Ms. Lane contends the magistrate judge’s ruling was based on a prohibited post-hoc rationalization. Haga v. Astrue, 482 F.3d 1205, 1207-08 (10th Cir.2007) (holding the “court may not create or adopt post-hoc rationalizations to support the ALJ’s decision that are not apparent from the ALJ’s decision itself’). The Commissioner responds that the ALJ’s “low stress” limitation implicitly accounted for the limitation on frequent or prolonged contact with supervisors and co-workers. The Commissioner argues the ALJ limited Ms. Lane to low stress work, which he defined as limited to simple, routine work; that simple, routine work is “unskilled” work, citing SSR 96-9P, 1996 WL 374185, at *9 (defining mental requirements of unskilled work to include “[understanding, remembering, and carrying out simple instructions”); that unskilled work has been described as primarily “working with things (rather than data or people)” citing 20 C.F.R., Pt. 404, Subpt. P., App. 2, §§ 201.00(i), 202.00(g) (so stating in the *769 context of whether English literacy is required for a job); thus, unskilled work primarily with objects would not, as a matter of common sense, involve frequent or prolonged interaction with supervisors or co-workers.

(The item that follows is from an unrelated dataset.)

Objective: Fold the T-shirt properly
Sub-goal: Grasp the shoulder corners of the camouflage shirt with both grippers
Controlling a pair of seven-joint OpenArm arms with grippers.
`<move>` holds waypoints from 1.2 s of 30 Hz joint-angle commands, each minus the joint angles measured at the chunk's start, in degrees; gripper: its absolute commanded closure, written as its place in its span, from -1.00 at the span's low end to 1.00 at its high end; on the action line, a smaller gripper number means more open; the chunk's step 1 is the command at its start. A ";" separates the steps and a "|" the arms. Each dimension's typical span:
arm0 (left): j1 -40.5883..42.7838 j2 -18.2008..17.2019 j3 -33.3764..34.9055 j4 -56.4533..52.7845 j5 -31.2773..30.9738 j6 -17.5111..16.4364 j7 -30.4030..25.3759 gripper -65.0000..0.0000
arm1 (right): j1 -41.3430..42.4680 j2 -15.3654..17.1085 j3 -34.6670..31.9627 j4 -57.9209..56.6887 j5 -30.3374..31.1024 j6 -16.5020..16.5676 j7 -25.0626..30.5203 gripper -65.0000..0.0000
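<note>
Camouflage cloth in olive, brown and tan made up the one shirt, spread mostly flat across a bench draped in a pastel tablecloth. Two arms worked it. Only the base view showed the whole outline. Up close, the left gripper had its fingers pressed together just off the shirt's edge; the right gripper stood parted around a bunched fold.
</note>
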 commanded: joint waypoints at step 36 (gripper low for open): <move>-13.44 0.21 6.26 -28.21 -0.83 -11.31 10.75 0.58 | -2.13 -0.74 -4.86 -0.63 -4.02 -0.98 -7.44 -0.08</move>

There are two problems with the Commissioner’s argument. First, the Commissioner cites no statute, regulation, or decision to support its argument that “low stress” work, which the Commissioner equates with unskilled work, implicitly accounts for a limitation on frequent or prolonged interaction with supervisors or coworkers. “Unskilled” work requires the ability to “respondí ] appropriately to supervision, co-workers and usual work situations.” Vigil, 805 F.3d at 1204 (internal quotation marks omitted). But the Commissioner cites no authority for its premise that an inability to have frequent contact with supervisors and co-workers is consistent with an ability to respond appropriately to supervision. We have held that a limitation to “unskilled work” is generally insufficient to encompass a claimant’s mental impairments, see Chapo v. Astrue, 682 F.3d 1285, 1290 n.